TASK DETAILS:
Go through the material and copy each line that includes "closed".
===
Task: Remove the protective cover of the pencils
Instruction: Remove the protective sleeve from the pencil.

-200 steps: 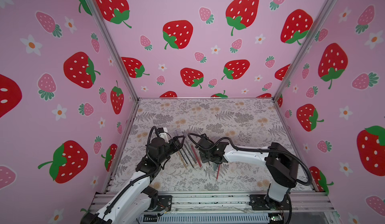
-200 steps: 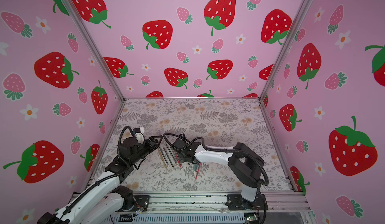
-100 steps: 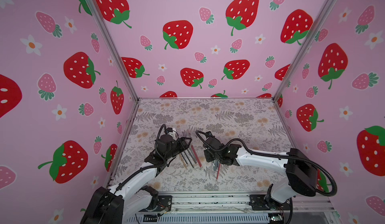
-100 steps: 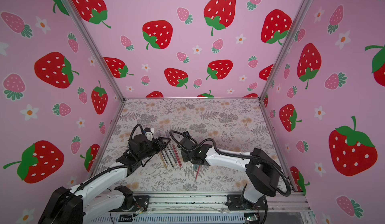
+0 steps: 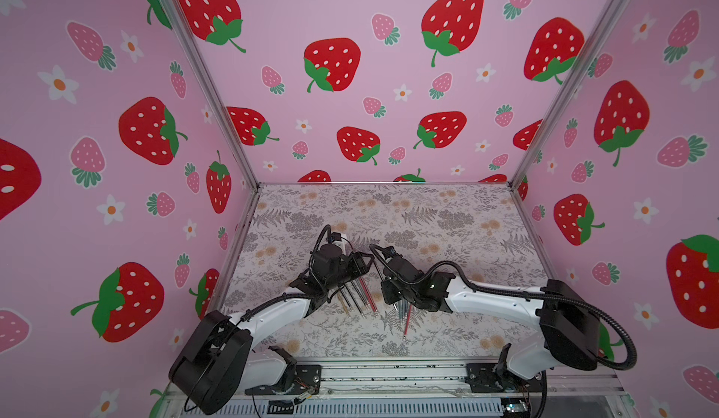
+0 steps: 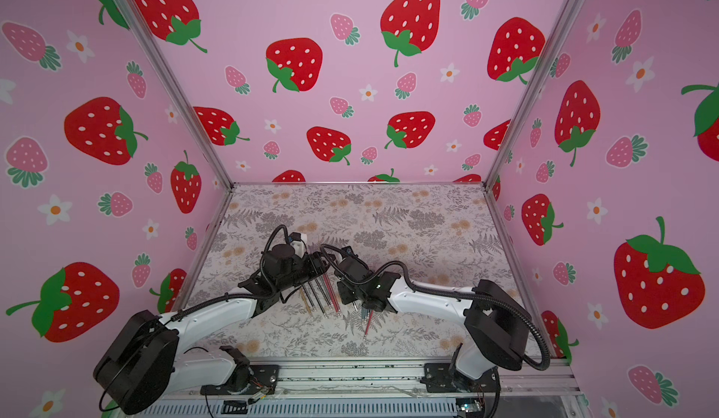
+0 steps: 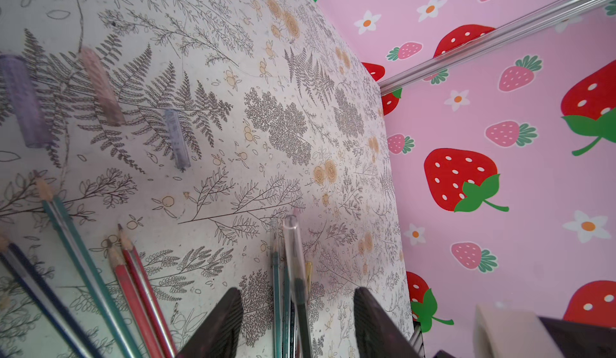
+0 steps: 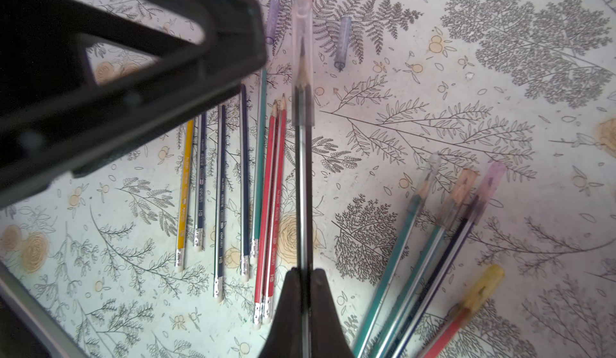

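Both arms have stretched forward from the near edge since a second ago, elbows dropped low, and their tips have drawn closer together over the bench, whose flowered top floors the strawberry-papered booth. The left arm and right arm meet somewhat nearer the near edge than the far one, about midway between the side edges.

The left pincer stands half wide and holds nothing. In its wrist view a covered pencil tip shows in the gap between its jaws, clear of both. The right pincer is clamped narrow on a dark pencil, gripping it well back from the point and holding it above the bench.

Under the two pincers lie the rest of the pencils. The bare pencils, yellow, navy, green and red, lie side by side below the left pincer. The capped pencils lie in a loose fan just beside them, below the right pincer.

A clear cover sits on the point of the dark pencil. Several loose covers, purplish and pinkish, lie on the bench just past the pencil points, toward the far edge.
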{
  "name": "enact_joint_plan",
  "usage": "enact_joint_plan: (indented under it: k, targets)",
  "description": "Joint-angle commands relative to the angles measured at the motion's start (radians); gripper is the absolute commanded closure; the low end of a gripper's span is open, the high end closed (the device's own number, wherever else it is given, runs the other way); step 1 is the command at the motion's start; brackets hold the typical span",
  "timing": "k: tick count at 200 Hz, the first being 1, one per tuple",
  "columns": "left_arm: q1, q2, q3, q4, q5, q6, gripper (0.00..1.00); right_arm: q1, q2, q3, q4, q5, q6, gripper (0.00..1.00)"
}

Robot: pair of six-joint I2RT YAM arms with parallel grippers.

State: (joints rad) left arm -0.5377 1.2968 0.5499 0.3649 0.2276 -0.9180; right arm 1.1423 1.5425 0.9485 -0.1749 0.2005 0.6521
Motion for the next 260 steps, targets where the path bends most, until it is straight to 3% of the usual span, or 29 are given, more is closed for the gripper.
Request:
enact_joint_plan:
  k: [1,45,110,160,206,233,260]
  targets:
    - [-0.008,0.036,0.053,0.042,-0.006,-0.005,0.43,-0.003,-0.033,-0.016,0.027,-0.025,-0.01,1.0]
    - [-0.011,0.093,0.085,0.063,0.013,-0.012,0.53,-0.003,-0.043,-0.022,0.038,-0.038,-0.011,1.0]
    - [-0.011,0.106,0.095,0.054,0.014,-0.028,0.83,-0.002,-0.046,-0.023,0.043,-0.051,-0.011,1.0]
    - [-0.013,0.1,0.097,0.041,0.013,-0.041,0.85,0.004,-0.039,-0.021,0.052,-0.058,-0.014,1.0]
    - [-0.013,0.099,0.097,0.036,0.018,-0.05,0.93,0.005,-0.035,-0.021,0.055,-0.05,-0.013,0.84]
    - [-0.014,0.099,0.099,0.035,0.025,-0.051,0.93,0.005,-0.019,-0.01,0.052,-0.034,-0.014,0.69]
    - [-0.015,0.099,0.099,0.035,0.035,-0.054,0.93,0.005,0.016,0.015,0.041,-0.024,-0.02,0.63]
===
ANSWER TO THE PROBLEM:
  "description": "Joint-angle commands relative to the angles measured at the motion's start (radians); gripper is the absolute commanded closure; the low end of a gripper's span is open, the high end closed (the device's own number, wherever else it is given, runs the other way); step 1 is the command at the motion's start; brackets hold the typical span",
Motion for the next 260 steps, targets where the path bends most, until it is straight to 3% of the usual span, or 29 are given, more is closed for the gripper.

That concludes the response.